## Exercise aim
What the answer must hold is the line containing "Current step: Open" and all lines after it through the end of the listing, copied exactly, with pictures left out.

## Supplied data
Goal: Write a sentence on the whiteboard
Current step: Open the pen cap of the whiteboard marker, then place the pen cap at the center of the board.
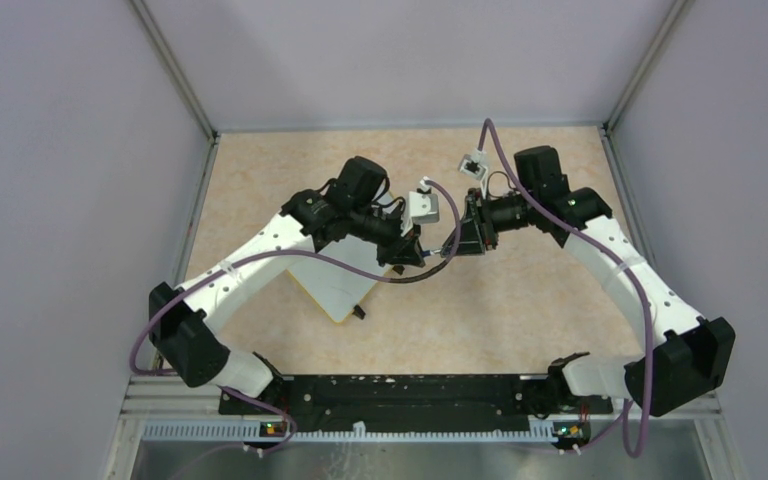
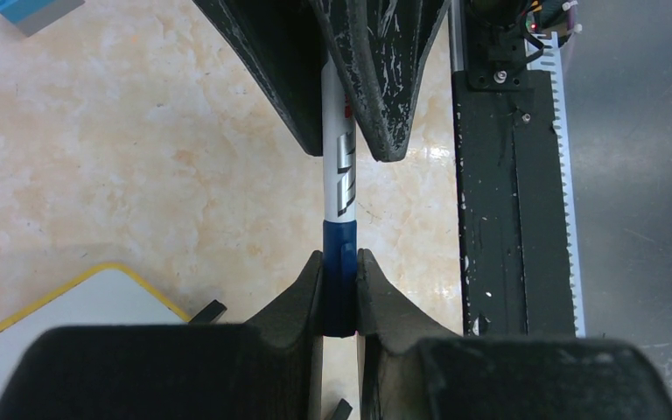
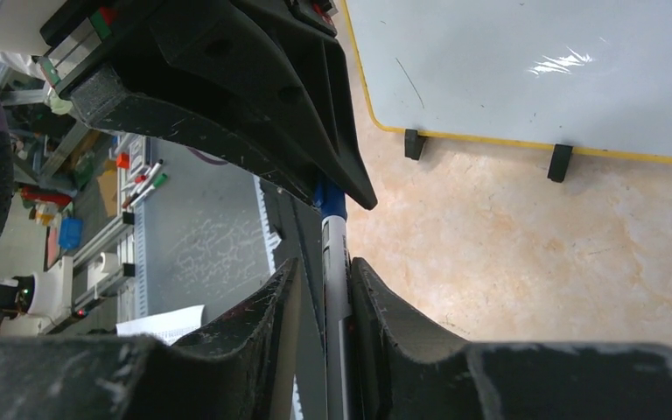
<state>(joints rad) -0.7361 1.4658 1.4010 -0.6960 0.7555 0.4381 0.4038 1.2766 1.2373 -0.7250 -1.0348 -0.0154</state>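
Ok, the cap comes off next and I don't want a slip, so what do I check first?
1. Left tool shut on cap: ok.
2. Right tool shut on barrel: ok.
3. Cap seated on barrel: ok.
4. Whiteboard blank: ok where visible.
5. Whiteboard free of arms: not ok, left arm overhangs it.
6. Marker tip: cannot tell, covered.

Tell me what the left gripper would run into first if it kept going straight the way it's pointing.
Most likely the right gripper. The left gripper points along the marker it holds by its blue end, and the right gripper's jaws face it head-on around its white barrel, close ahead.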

## Solution for this exercise
Current step: Open the pen cap of the whiteboard marker, then place the pen cap at the center of the board.
<state>(joints rad) -0.7361 1.4658 1.4010 -0.6960 0.7555 0.4381 0.4038 1.2766 1.2373 -0.7250 -1.0348 -0.0154</state>
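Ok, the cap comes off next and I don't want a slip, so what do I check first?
1. Left tool shut on cap: ok.
2. Right tool shut on barrel: ok.
3. Cap seated on barrel: ok.
4. Whiteboard blank: ok where visible.
5. Whiteboard free of arms: not ok, left arm overhangs it.
6. Marker tip: cannot tell, covered.

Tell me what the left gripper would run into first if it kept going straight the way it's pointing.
Most likely the right gripper. The left gripper points along the marker it holds by its blue end, and the right gripper's jaws face it head-on around its white barrel, close ahead.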

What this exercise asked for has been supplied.